Dogs have longer intestines which mean that they need to spend more time eating to give their stomachs enough time to work on what they are eating.

This is why dog food must contain much higher levels of protein to satisfy their hunger as quickly as human-grade foods.

Dog owners can help ensure this doesn’t happen by buying high quality foods for their pets. Luckily, there are many great brands that make nutritious dry and wet food for dogs!

Don’t forget to ask your vet about the best types of diets for your pet! They may even be able to suggest some brands or tips if they have seen it done before.

Popular foods that go bad

The more popular an item is, the higher chance it has of being spoiled or contaminated during production or storage. This is because there are too many people consuming the product for it to stay fresh.

Many dog food companies use wheat as a binder so thickening the kibble enough to make a batch takes up lots of space in the oven. If the oven door is left open slightly while baking, all the moisture in the recipe gets burned off, leaving you with dry kibble that will not eat well for your dog.

The nutritional value of some ingredients like chicken can be reduced when heated so they are sometimes mixed into the diet at colder temperatures but packaged at warmer ones. This cuts down on the amount of nutrients that get absorbed by the dogs stomach.

Some brands add raw meat to the kibble which may contain bacteria or parasites that have exposure to air. These can enter the dog’s system.

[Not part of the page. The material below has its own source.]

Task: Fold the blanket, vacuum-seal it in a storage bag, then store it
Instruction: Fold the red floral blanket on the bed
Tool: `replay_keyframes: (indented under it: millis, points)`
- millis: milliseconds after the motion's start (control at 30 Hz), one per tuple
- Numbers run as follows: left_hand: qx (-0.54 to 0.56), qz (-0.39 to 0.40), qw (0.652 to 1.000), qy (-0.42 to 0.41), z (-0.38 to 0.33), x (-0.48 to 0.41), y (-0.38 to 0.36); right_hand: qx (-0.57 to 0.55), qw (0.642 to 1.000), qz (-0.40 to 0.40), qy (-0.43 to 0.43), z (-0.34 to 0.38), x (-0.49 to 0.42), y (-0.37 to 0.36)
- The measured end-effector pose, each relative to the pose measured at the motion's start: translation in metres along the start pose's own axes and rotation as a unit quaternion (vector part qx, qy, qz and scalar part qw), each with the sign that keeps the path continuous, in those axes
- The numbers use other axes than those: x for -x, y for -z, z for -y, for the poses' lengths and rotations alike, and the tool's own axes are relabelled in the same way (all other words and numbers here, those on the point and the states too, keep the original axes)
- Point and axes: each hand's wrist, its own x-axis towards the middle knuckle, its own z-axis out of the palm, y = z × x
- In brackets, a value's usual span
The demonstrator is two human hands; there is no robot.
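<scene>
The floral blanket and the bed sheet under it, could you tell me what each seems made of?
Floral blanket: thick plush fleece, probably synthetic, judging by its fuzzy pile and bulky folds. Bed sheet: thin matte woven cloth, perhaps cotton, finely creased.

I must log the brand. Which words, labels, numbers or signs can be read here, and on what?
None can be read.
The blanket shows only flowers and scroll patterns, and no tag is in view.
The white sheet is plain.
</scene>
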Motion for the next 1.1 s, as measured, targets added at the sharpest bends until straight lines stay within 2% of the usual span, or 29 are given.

Some tips for cooking for your dog

Bowl of Dog Food


When baking or boiling foods, make sure to check whether your dog is eating them before you do! If he’s not, they could be hurting him rather than helping him.

Dogs are not able to taste some of the ingredients in food so if your dog starts acting sick or has vomiting or diarrhea, it may be because his stomach is filling up with the wrong things.

Some common suspects to look out for when dogs seem ill: wheat, corn, rice, pasta, potatoes, fruits, and vegetables. All these contain starch which can go into digestion in two ways: either as glucose (carbs) that is digested directly, or else complex carbohydrates are broken down into simple sugars like glucose that are then absorbed.

If your dog seems off-ledger, dry or panting after eating, she may need to have a bowel movement soon. This is totally normal and does not mean her digestive system is failing – it just needs time to process what she ate.

Cindy PetsForLife
Cindy PetsForLife

Hello, I'm Cindy, the founder of PetsForLife. I am a true animal lover with 3 cats and 1 dog of my own. My passion for all things pets has led me to create a unique collection of personalized pet gifts. Check out our personalized pet gifts on our website.